Der Adler wird als Bote vom Grossen Geist respektiert und verehrt. Eine indianische Legende besagt, dass er unsere Gebete überbringt. Er ist  bei seinen Besuchen beim grossen Geist zu nahe an die Sonne gekommen. Dabei  hat er sich die Spitzen seiner Federn verbrannt. Deshalb sind die Enden der Federn dieses Vogels dunkel bis zum Alter von 3 Jahren.

Federn zu besitzen, ist ein Zeichen von Stärke, Mut und Ehre. Wir können die Feder binden, verzieren, bemalen, sie zu Fächern verarbeiten oder als Redestab verwenden: wer die Feder in der Hand hat, hat das Wort - und niemand darf unterbrechen! Diese Feder nennen wir "Talking Feather" - Redefeder.

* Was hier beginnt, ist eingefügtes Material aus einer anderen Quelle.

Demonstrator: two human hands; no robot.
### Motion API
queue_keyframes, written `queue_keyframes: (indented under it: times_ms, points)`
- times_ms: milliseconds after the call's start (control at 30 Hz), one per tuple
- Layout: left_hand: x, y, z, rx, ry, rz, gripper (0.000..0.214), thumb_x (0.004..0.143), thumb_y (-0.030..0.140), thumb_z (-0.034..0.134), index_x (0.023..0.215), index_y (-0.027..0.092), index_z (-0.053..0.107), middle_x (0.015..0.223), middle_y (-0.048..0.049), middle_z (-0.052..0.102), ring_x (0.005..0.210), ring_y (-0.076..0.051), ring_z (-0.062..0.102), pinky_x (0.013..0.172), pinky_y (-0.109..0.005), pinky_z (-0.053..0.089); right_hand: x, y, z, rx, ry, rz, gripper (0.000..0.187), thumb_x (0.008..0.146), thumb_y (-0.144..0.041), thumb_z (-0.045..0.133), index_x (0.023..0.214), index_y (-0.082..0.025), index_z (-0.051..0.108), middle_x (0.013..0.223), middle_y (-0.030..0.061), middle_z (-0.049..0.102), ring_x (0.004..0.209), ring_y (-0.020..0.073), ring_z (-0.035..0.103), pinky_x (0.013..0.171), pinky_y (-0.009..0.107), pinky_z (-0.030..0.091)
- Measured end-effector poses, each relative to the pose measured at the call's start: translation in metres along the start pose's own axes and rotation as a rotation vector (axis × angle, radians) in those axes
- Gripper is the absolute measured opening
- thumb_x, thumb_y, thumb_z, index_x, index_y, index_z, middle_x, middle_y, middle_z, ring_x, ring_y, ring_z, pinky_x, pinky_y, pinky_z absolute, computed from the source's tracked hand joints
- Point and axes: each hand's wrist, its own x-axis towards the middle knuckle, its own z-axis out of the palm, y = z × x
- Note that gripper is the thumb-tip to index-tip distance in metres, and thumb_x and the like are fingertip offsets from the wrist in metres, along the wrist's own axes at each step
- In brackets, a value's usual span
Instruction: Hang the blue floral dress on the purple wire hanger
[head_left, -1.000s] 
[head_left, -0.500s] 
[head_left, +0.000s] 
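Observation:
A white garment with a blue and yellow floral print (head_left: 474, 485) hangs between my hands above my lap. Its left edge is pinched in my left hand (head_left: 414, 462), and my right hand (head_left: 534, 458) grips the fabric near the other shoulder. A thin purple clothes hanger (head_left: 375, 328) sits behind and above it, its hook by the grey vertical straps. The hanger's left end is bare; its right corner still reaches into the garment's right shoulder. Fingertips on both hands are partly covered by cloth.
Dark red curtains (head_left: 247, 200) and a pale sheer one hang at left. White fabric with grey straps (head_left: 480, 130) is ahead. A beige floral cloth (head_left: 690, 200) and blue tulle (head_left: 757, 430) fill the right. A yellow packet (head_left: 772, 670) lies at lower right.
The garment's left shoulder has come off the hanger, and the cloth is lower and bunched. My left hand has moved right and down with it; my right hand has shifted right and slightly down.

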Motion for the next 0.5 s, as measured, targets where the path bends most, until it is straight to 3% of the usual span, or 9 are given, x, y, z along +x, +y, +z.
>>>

Die Feder symbolisiert die Verbindung zum Geist und Freiheit, klares Verstehen. Am Morgen, wenn die Welt erwacht, ist der Adler der Erste, der aufsteigt. Er kennt das Wirken von Dunkel und Hell, denn auch die Federn sind sowohl dunkel als auch hell. Dies steht für die Fähigkeit, beide Seiten des Menschen zu verstehen. Die Feder hilft uns, unsere dunkle Seite nicht zu verleugnen und uns bewusst der hellen Seite zuzuwenden, also zu tun, was richtig ist.

Federn verbinden uns mit dem Himmel, so wie sich der Adler beim Morgengrauen aufschwingt. Der Adler kann aber auch ins Wasser eintauchen. Damit will er uns sagen, dass man manchmal tief unter der Oberfläche suchen muss, um Wahrheit zu finden.

Vögel verlieren Feder (oder besser gesagt, sie stossen sie ab) wenn diese sie nicht mehr tragen. Jede Beschädigung einer Feder erzählt eine Geschichte über ein Erlebnis des Tieres. Das Abstossen der Federn ist ein Symbol für das Loslassen von Gedanken, Beziehungen und Überzeugungen die uns nicht mehr tragen.

Indianer und Menschen mit ähnlichen Werten begrüssen den Morgen, das Entstehen eines neuen Tages. Sie wissen, dass der Adler bereits aufgestiegen ist. Bei ihrem Morgengebet halten sie daher eine Feder in der Hand. Ein Tag, der mit einem Morgengebet begonnen wird, ist anders als die anderen Tage, an denen wir hastig aus dem Haus laufen. Versuche es einfach einmal.

Auch am Traumfänger, Mandala und Medizinrad hängen Federn. Sie hängen meistens unten am Kreis. Der Kreis steht für die Ganzheit des Seins, Harmonie und Freude. Diese Kräfte und noch viele mehr werden durch den Kreis dargestellt. Damit diese Eigenschaften zu uns kommen, leiten wir sie über die Federn zu uns herunter, hier auf die Erde.

Die Räucherfeder wird beim Ritual des Räuchern verwendet. Beim Anzünden von Rauch (

Salbei und Schwarzzeder

 

bei den Indianern) verschwindet Negatives. Gute Spirits (bei uns Engel genannt), fühlen sich durch Rauch eingeladen und helfen uns. Schlechte Spirits und Gedankenformen wie Neid, Wut, Hass, Ärger verschwinden bei diesem Ritual. Wir können Räume räuchern, damit abgelagerte, negative Gedanken verschwinden. Nachher unbedingt ein Fenster öffnen! Wir können aber auch uns selbst mit Rauch reinigen. Dazu verwenden wir unsere Feder. Mit ihr können wir den Rauch zu uns hinführen.

Mögen die Schwingen Deines Glücks nie eine Feder verlieren!